An exclusive Q&A with Alabama State Sen. Cam Ward on criminal justice reform, second chances, and how his faith informs his work.
"When somebody does somethin' wrong, everybody wants to know, 'How you going to punish the guy?'" said University of Alabama football coach Nick Saban during a recent press conference. "But there's not enough for 19- and 20-year-old kids, people out there sayin', 'Why don’t you give 'em another chance?'"
Saban isn't the only Alabaman who believes in second chances. The United States Department of Justice (DOJ) found that the Alabama prison system has violated the 8th Amendment, subjecting prisoners to cruel and unusual punishment. The state of Alabama is working toward building a better criminal justice system, with Kay Ivey, the state's governor, sharing in July, "The Ivey Administration inherited decades-old, systemic problems in the state's prison system, including overcrowding and understaffing. The governor has consistently reminded the people of Alabama that reforming the prison system is a matter of public safety."
Gov. Ivey signed a proclamation earlier this year recognizing April as Second Chance® Month in the state. That's thanks, in part, to Alabama Sen. Cam Ward, a Republican and Judiciary Chairman in the Alabama State Senate, who has led the charge for justice reform in the state. Ward is also a founding member of the Faith & Justice Fellowship, a bipartisan body of politicians first mobilized by Prison Fellowship who are motivated by their various faith traditions and committed to prioritizing and advancing restorative values in criminal justice reform.
Prison Fellowship® spoke with the senator about the importance of second chances and how he and other Alabama lawmakers are reforming their criminal justice system. The conversation below has been edited for clarity and length.
Prison Fellowship: Sen. Ward, why are you passionate about second chances?
Sen. Cam Ward: Well, everyone makes mistakes in society, some bigger than others. But [my Christian] faith teaches us to love everybody. All men and women are sinners. We are faulty. I am faulty. Yeah, people make mistakes. There are serious problems out there. There are some bad people too. But at the same time, I believe there is opportunity for redemption.
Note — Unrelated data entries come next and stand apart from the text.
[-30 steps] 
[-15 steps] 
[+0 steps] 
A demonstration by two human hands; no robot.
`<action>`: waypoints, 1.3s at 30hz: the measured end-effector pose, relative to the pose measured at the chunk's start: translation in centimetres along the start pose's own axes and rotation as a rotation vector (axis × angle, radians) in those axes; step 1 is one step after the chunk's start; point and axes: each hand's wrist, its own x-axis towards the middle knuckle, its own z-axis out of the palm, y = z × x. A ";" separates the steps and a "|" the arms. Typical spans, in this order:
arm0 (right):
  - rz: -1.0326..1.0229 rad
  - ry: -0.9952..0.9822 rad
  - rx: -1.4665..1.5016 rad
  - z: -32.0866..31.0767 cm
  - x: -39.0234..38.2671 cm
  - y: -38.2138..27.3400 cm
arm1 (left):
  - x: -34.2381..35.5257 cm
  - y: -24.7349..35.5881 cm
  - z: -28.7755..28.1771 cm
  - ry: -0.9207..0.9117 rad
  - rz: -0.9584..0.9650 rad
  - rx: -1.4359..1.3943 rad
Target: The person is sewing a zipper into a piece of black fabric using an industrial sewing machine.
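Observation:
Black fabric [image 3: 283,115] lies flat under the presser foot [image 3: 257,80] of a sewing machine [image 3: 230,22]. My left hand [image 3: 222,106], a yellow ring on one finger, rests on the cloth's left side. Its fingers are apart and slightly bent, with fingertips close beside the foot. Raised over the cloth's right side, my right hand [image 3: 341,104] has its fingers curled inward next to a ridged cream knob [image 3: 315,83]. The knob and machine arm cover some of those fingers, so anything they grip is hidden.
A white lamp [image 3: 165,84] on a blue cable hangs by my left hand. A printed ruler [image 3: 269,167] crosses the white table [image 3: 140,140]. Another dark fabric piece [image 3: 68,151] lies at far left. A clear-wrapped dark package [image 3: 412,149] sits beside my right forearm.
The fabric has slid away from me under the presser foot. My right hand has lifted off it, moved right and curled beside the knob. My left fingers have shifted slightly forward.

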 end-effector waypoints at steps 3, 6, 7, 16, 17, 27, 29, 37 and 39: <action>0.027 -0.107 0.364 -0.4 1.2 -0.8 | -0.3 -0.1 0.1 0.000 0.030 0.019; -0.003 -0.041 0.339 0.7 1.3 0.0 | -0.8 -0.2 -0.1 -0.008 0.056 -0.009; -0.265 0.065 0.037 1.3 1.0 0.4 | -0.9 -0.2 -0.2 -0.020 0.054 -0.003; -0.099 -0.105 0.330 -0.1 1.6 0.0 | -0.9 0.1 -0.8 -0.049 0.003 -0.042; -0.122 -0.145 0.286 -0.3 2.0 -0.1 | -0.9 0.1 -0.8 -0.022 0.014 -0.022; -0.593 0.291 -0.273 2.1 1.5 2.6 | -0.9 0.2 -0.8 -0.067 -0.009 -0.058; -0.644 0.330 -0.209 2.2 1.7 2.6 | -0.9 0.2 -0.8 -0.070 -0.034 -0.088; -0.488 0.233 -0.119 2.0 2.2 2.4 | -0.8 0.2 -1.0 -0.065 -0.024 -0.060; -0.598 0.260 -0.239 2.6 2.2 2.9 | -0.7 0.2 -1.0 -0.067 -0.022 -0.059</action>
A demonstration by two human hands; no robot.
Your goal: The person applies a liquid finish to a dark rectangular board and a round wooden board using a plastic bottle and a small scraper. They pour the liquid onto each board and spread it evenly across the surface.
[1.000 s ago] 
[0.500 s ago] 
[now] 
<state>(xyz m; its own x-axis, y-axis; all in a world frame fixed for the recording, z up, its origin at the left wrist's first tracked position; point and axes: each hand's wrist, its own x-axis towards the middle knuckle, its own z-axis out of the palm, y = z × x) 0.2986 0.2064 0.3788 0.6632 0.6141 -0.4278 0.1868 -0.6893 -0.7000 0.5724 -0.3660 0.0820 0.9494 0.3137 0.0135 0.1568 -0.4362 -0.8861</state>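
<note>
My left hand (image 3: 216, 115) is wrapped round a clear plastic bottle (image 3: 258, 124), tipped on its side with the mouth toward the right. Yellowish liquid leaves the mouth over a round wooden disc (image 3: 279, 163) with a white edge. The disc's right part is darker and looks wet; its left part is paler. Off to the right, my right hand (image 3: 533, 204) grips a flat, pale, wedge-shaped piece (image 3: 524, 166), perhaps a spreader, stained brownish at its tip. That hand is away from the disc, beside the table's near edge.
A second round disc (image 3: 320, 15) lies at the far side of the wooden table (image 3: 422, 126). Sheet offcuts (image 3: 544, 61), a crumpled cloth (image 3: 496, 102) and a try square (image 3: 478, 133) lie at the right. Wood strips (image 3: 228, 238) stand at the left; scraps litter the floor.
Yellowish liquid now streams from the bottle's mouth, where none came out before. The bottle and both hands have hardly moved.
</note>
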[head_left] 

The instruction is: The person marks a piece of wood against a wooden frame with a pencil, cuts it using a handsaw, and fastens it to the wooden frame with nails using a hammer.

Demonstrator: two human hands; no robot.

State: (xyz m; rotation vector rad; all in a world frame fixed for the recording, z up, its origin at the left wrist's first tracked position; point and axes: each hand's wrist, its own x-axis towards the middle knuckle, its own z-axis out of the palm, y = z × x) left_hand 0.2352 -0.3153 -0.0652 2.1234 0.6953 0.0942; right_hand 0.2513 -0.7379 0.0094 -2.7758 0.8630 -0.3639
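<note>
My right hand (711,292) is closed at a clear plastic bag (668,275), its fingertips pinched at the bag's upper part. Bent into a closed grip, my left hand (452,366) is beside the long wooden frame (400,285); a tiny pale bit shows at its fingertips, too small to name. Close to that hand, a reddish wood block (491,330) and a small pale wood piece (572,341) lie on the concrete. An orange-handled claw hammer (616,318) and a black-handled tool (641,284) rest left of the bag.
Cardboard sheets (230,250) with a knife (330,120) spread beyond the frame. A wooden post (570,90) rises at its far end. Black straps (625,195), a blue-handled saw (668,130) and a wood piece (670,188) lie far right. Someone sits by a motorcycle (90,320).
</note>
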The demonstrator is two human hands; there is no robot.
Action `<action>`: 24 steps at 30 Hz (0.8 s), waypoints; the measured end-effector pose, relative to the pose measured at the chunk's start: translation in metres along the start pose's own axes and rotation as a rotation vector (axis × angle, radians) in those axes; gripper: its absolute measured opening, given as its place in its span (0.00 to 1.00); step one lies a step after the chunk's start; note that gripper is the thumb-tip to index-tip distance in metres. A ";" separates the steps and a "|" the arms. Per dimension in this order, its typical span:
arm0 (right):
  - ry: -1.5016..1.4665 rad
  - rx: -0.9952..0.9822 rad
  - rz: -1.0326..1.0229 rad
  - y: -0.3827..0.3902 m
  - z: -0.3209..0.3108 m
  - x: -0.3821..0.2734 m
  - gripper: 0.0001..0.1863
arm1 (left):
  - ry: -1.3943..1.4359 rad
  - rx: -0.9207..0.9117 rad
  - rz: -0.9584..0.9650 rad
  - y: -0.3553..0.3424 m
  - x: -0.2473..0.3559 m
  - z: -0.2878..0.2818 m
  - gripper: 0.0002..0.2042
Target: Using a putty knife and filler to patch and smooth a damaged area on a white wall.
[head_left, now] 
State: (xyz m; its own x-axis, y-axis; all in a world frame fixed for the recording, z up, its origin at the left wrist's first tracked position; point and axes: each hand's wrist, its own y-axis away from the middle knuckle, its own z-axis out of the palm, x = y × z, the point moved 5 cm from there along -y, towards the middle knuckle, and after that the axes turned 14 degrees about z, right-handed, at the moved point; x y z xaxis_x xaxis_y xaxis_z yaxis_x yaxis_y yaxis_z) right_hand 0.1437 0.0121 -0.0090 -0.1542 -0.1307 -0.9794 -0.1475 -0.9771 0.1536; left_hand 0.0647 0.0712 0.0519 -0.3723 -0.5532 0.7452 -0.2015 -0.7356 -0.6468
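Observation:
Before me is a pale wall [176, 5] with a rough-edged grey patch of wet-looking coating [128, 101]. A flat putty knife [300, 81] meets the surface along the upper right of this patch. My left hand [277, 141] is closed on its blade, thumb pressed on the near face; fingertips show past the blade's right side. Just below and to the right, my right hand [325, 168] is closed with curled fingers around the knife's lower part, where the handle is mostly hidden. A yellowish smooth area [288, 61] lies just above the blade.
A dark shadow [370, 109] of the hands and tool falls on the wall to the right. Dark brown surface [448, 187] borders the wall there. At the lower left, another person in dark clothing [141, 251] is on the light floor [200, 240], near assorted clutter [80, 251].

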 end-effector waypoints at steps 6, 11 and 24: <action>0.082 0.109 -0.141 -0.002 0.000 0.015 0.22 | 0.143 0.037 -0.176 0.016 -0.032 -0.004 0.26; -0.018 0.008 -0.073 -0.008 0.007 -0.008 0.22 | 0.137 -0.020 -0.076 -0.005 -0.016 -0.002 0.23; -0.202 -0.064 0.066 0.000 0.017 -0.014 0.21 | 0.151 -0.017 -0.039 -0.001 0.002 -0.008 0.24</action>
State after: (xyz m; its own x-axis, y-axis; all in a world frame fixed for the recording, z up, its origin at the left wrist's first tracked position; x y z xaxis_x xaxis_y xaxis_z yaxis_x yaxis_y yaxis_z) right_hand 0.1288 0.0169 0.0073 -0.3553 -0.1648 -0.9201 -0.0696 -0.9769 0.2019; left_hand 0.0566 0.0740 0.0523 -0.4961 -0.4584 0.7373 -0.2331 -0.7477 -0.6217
What are some of the recent developments in justice reform you've seen in Alabama?
We now have one of the lowest [numbers of technical violations] in the country with only 2% of individuals in prison serving time for supervision violations. Another success story is we've seen recidivism drop by 5% over the last decade in our state due to the work we've been doing. And then finally, I think the overall overpopulation from our prisons dropped from nearly 200% capacity down to around 160%, so I consider those to be successes. Now, it's not the end, but it is a success story that we can build on.
[However,] we have two storms. [The first is that] Judge Myron Thompson has ruled that our health care and mental health care inside our correctional facilities are unconstitutional. The second problem is DOJ did an investigation and found some really bad situations in the conditions inside our prisons. Both those storms had the potential of merging together and really giving us problems.
Alabama is under the threat of Department of Justice (DOJ) oversight if the state doesn't fix those problems, is that right? What are you and the state legislature doing to fix these issues going forward?
The governor established her executive commission on criminal justice policy. I am one of the six legislators on there—bipartisan legislators—working now to come up with legislation to improve the conditions inside, provide more health care and mental health opportunities, more rehabilitation programs, more reentry programs, and finally, legislation to look at our sentencing guidelines and what can be done to reform them to make it a more just system.
[This is about] our fellow man… They committed a crime, they're in prison there, [but] we have to treat them with some sort of humanity. I know people say, "They did the crime, do the time." That sounds good, but that's not what the Bible teaches us.
Also, [treating prisoners unjustly] doesn't make society safer. I mean, 95% of everyone inside a correctional facility in United States today eventually gets out. What do we want them to look like when they get out? Hopefully, successful law-abiding citizen, tax-paying citizen who are successful on the outside and no longer a ward of the state.
So, a more constructive prison culture is needed?
It goes back to the simple word of "corrections." The purpose of a correctional facility is to correct. Right now, it's a reactive system. Having a different culture on the inside helps [a] person gain redemption—helps them be prepared—so that when they do leave, they're not the same person they were when they came in.
If we disregard the culture on the inside of what it needs to be, all we're doing is putting people into a perpetual cycle they'll never get out of.
How are Alabaman Republicans and Democrats working together on key justice reform issues?
I think it's probably one of the last bipartisan issues left. There is some consensus.
Now, we have some hurdles to overcome. Both sides have [their own] ideal scenario, what they'd like to see, and both sides are going to have to give in order to get a better system. [But] There's consensus on the need for more vocational programs, for better rehabilitation programs. That part we all agree on.
What do you hope to see accomplished in justice reform in your state over the next 12 months?
I'd like to see us reform our sentencing structure on top of reforms we've already made to it; reform it in such a way that the punishment fits the crime committed. I would really like to see us invest when someone reenters society again. That means education, job training, and appropriate rehabilitation programs because you have a large part of the population that have drug addictions or mental health illnesses. That's what I want to see addressed.